Your task: Line by line, repeat the material below exactly and skip the images.

Material provided:

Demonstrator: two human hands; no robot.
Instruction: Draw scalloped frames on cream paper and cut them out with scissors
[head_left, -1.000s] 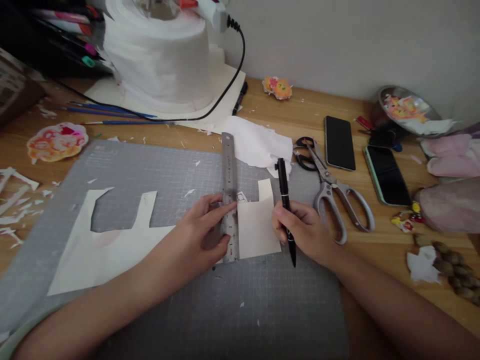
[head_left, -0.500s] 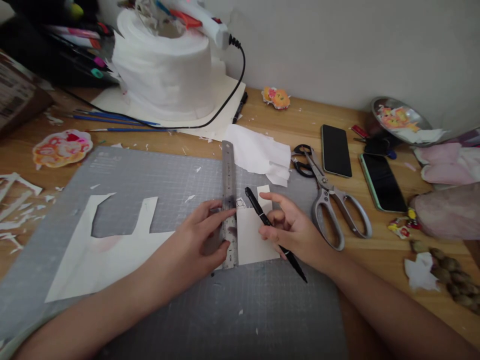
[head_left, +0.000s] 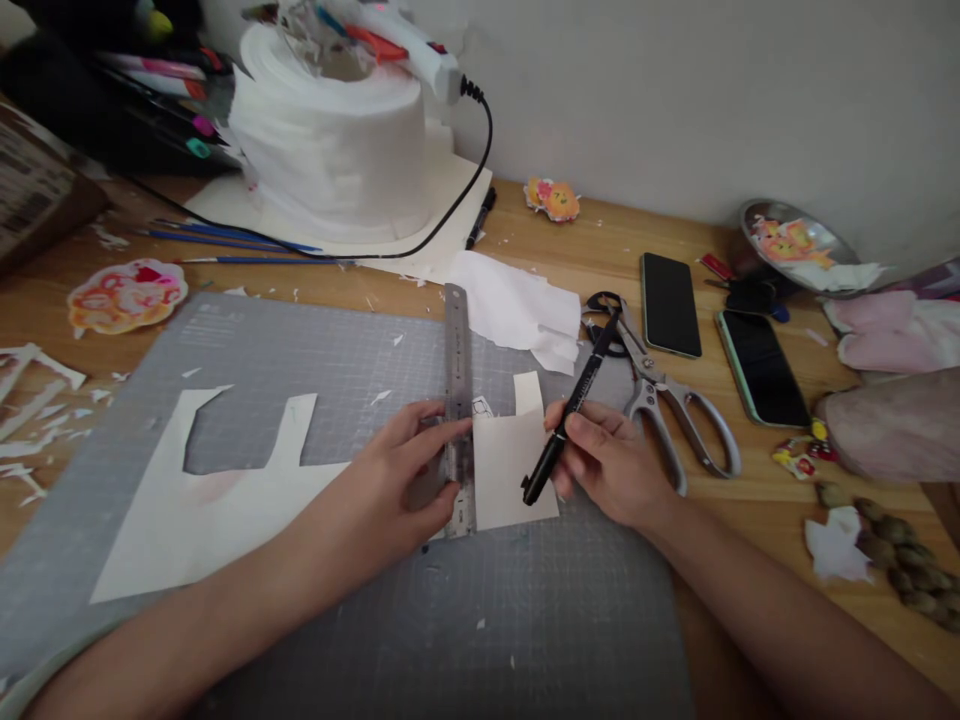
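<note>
My left hand (head_left: pixel 409 475) presses a metal ruler (head_left: pixel 457 350) down on the grey cutting mat (head_left: pixel 360 630), thumb and fingers against its lower half. Along the ruler's right edge lies a cream paper piece (head_left: pixel 510 475), with a narrow paper strip (head_left: pixel 528 392) sticking out above it. A small scrap with drawn black lines (head_left: pixel 481 407) shows at its upper left corner. Above the paper's right side, my right hand (head_left: pixel 600 450) is closed around a black marker pen (head_left: pixel 574 405), which slants from upper right to lower left. The pen does not appear to touch the paper.
Large scissors (head_left: pixel 652 375) lie right of the mat, near two phones (head_left: pixel 670 305). A cut-out cream sheet (head_left: pixel 157 520) rests at left. Behind stand a white roll (head_left: pixel 330 150) and a corded glue gun (head_left: pixel 420 60). A metal bowl (head_left: pixel 750 255) sits back right.
The pen has swung round in my right hand, from leaning upper left to leaning upper right. That hand has shifted slightly right and down. My left hand and the ruler stay put.
</note>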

Exercise solution:
Demonstrator: two human hands; no robot.
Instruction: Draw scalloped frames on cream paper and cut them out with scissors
[head_left, -1.000s] 
[head_left, -0.500s] 
[head_left, +0.000s] 
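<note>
My left hand (head_left: pixel 409 475) presses a metal ruler (head_left: pixel 457 350) down on the grey cutting mat (head_left: pixel 360 630), thumb and fingers against its lower half. Along the ruler's right edge lies a cream paper piece (head_left: pixel 510 475), with a narrow paper strip (head_left: pixel 528 392) sticking out above it. A small scrap with drawn black lines (head_left: pixel 481 407) shows at its upper left corner. Above the paper's right side, my right hand (head_left: pixel 600 450) is closed around a black marker pen (head_left: pixel 574 405), which slants from upper right to lower left. The pen does not appear to touch the paper.
Large scissors (head_left: pixel 652 375) lie right of the mat, near two phones (head_left: pixel 670 305). A cut-out cream sheet (head_left: pixel 157 520) rests at left. Behind stand a white roll (head_left: pixel 330 150) and a corded glue gun (head_left: pixel 420 60). A metal bowl (head_left: pixel 750 255) sits back right.
The pen has swung round in my right hand, from leaning upper left to leaning upper right. That hand has shifted slightly right and down. My left hand and the ruler stay put.
</note>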

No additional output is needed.